On the other hand, the mice harboring Bacteroides fragilis are significantly more muscular than the lightweight germfree mice... well, we could continue this discussion forever, but eventually the one result that may have a practical implication is the increased performance after mono-colonization in the germ-free mice. If nothing else, this result which happens to be the first evidence of performance enhancing effects of having a gut microbiome, would imply that you better recolonize your gut as soon as possible after a course of antibiotics. How the various different microbial status might regulate performance, on the other hand, will have to be elucidated in future studies - human (!) studies, that is | Comment on Facebook!
References:
  • Bäckhed, Fredrik, et al. "Mechanisms underlying the resistance to diet-induced obesity in germ-free mice." Proceedings of the National Academy of Sciences 104.3 (2007): 979-984.

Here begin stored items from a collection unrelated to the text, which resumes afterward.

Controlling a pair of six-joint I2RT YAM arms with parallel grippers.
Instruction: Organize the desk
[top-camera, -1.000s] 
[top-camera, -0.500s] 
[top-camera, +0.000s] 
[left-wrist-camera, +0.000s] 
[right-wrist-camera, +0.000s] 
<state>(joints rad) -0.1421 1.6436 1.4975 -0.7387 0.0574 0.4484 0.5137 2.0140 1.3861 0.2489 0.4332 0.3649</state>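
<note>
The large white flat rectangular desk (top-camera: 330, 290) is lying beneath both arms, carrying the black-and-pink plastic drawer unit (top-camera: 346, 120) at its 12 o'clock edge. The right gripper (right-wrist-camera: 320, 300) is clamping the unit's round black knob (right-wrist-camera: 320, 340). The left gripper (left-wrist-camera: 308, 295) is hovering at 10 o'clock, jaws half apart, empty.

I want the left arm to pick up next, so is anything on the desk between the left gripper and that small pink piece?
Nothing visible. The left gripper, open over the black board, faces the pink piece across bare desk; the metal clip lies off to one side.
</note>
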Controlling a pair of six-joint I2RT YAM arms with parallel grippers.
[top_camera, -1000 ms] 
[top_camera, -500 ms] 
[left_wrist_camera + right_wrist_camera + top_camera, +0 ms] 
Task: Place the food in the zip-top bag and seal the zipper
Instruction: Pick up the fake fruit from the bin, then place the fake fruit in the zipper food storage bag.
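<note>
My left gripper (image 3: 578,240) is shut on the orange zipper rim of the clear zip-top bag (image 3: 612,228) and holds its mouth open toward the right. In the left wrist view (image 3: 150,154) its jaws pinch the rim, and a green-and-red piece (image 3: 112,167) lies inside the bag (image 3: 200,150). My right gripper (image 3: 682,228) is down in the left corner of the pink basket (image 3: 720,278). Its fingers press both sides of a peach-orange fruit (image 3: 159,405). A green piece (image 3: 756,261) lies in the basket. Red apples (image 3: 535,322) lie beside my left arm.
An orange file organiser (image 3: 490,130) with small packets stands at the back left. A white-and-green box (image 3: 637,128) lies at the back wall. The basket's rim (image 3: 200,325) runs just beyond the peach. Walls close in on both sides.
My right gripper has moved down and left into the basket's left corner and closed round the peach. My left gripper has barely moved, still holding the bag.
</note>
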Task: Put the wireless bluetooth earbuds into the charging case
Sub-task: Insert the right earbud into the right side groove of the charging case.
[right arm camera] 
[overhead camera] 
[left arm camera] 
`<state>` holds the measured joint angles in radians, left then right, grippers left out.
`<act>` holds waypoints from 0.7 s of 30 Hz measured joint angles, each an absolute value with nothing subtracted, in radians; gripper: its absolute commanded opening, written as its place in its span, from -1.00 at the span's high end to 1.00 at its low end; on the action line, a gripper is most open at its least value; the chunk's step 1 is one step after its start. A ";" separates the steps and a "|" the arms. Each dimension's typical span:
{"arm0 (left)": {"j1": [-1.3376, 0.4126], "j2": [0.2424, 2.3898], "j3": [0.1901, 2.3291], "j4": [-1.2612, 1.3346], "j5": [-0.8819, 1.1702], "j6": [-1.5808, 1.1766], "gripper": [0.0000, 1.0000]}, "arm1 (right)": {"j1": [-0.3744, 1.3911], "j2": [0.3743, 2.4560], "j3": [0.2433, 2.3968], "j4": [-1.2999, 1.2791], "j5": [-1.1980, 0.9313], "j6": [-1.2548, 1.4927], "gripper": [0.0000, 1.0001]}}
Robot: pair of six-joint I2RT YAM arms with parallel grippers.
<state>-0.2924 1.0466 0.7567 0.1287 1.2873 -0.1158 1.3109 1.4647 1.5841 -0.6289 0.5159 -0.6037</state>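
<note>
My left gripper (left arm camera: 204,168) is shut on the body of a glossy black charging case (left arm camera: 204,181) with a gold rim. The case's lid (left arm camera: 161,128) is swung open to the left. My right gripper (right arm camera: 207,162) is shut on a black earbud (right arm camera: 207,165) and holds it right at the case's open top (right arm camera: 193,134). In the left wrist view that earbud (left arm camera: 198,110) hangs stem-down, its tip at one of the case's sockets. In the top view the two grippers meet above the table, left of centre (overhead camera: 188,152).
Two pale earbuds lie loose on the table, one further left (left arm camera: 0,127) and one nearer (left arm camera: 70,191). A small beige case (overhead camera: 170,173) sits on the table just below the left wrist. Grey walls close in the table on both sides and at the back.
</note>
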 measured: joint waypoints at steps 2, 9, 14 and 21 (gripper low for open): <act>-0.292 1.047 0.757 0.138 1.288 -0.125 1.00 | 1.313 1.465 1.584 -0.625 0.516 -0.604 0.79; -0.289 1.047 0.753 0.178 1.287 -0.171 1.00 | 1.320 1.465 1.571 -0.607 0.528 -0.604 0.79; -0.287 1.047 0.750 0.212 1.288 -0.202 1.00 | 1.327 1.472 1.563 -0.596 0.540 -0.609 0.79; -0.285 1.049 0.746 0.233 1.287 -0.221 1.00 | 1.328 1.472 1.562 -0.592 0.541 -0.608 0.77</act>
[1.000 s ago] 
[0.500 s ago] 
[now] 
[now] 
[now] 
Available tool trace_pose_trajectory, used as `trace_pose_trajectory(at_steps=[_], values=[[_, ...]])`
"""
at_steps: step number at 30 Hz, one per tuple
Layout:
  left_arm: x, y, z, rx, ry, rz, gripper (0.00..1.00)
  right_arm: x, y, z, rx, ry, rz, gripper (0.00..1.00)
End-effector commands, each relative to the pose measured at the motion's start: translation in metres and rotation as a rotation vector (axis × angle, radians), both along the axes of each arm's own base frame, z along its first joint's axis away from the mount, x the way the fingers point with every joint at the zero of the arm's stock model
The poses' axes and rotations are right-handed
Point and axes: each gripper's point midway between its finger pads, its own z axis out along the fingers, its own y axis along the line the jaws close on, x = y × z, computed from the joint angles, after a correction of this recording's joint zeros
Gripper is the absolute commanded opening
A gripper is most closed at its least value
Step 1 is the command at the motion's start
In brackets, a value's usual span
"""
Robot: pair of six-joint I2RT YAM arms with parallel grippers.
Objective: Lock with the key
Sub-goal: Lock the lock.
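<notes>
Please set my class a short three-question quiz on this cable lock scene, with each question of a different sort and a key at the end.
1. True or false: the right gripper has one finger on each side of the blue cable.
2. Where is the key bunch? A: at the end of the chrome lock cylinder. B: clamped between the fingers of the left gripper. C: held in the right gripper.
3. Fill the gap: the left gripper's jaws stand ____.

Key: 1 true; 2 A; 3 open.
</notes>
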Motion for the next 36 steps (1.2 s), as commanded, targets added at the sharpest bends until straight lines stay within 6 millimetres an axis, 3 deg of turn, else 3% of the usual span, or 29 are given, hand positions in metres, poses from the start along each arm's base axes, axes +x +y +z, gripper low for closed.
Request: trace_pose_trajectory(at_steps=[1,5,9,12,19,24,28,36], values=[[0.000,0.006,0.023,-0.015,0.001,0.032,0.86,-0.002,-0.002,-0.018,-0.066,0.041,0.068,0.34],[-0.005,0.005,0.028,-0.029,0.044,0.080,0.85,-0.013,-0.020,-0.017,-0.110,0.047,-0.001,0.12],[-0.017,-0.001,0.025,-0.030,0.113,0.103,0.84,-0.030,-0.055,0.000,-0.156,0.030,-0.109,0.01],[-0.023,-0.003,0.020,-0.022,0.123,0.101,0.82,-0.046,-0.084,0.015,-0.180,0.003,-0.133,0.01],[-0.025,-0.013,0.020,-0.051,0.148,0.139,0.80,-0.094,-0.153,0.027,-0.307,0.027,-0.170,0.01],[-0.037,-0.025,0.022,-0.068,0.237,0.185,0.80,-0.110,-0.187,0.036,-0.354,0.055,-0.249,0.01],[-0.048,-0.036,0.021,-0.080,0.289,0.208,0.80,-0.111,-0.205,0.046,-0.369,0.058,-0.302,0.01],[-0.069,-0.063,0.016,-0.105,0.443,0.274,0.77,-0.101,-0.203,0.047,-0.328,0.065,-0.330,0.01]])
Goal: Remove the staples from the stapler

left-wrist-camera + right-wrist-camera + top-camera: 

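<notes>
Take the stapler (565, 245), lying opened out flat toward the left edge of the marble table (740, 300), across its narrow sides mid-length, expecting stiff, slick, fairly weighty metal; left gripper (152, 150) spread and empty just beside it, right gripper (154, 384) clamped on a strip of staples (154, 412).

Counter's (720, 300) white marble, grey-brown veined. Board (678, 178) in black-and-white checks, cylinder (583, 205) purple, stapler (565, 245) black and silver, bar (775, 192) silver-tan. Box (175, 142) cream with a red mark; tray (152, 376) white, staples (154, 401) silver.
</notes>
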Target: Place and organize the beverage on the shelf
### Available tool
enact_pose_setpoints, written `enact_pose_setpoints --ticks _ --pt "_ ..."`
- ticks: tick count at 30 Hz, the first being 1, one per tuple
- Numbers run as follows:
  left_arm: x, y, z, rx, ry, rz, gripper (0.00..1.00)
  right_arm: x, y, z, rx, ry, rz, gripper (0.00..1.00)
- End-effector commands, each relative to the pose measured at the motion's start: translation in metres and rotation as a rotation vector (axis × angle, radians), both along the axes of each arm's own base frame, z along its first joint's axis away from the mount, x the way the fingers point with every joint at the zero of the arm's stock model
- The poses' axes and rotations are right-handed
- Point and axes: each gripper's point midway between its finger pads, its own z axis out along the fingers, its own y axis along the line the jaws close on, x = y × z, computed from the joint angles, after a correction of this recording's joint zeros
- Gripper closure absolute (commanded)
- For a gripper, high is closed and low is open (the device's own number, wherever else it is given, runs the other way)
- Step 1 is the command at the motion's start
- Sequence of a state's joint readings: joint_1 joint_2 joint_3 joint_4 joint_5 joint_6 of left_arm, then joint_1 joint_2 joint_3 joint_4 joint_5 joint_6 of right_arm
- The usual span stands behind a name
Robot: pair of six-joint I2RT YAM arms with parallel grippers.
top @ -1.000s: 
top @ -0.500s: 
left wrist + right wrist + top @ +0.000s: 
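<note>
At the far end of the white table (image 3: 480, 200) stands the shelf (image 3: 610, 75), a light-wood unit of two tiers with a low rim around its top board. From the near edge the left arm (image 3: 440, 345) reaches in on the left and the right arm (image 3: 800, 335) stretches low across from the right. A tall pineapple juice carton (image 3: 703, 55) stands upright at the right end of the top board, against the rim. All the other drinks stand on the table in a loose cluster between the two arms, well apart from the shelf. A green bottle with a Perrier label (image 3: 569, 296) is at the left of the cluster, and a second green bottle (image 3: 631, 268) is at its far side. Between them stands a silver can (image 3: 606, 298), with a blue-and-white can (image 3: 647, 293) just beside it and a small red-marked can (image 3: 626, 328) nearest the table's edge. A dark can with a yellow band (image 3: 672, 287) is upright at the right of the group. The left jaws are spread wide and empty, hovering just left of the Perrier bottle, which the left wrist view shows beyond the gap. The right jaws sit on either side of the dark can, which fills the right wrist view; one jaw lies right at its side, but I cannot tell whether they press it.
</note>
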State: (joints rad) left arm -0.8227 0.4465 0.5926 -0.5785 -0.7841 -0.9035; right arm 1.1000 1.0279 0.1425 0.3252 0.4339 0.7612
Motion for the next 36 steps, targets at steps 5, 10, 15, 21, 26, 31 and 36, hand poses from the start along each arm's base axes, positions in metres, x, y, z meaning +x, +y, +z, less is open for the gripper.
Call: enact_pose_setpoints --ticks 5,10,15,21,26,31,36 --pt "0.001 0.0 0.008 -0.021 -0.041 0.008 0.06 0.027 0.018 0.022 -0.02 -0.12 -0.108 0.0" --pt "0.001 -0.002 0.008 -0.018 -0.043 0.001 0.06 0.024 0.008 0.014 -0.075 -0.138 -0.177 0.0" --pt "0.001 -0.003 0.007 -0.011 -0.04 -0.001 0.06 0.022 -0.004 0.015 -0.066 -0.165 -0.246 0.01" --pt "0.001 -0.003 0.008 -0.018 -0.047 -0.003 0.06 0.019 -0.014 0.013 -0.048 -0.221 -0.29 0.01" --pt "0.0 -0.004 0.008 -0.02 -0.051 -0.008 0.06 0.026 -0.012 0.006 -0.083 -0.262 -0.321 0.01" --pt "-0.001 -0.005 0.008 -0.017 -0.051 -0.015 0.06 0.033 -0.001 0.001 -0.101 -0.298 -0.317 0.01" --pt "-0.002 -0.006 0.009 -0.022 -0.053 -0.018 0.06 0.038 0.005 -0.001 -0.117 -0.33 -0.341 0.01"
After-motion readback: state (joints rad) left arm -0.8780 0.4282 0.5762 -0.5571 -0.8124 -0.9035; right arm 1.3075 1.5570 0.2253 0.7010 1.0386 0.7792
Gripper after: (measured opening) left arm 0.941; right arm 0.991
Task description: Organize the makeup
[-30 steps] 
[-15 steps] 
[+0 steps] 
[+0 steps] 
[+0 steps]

  • Cani, Patrice D., et al. "Gut microbiota fermentation of prebiotics increases satietogenic and incretin gut peptide production with consequences for appetite sensation and glucose response after a meal." The American journal of clinical nutrition 90.5 (2009): 1236-1243.
  • Cox, Amanda J., et al. "Oral administration of the probiotic Lactobacillus fermentum VRI-003 and mucosal immunity in endurance athletes." British Journal of Sports Medicine 44.4 (2010): 222-226. 
  • DiMarco, N. M., et al. "A–Z of nutritional supplements: dietary supplements, sports nutrition foods and ergogenic aids for health and performance—Part 30." British journal of sports medicine 46.4 (2012): 299-300.
  • Gleeson, Michael, et al. "Daily probiotic's (Lactobacillus casei Shirota) reduction of infection incidence in athletes." (2011). 
  • Hsu et al. "Effect of Intestinal Microbiota on Exercise Performance in Mice." Journal of Strength and Conditioning Research.  DOI: 10.1519/JSC.0000000000000644 | Publish Ahead of Print.
  • Martarelli, Daniele, et al. "Effect of a probiotic intake on oxidant and antioxidant parameters in plasma of athletes during intense exercise training." Current microbiology 62.6 (2011): 1689-1696.
  • West, Nicholas P., et al. "Lactobacillus fermentum (PCC®) supplementation and gastrointestinal and respiratory-tract illness symptoms: a randomised control trial in athletes." Nutrition journal 10.1 (2011): 30.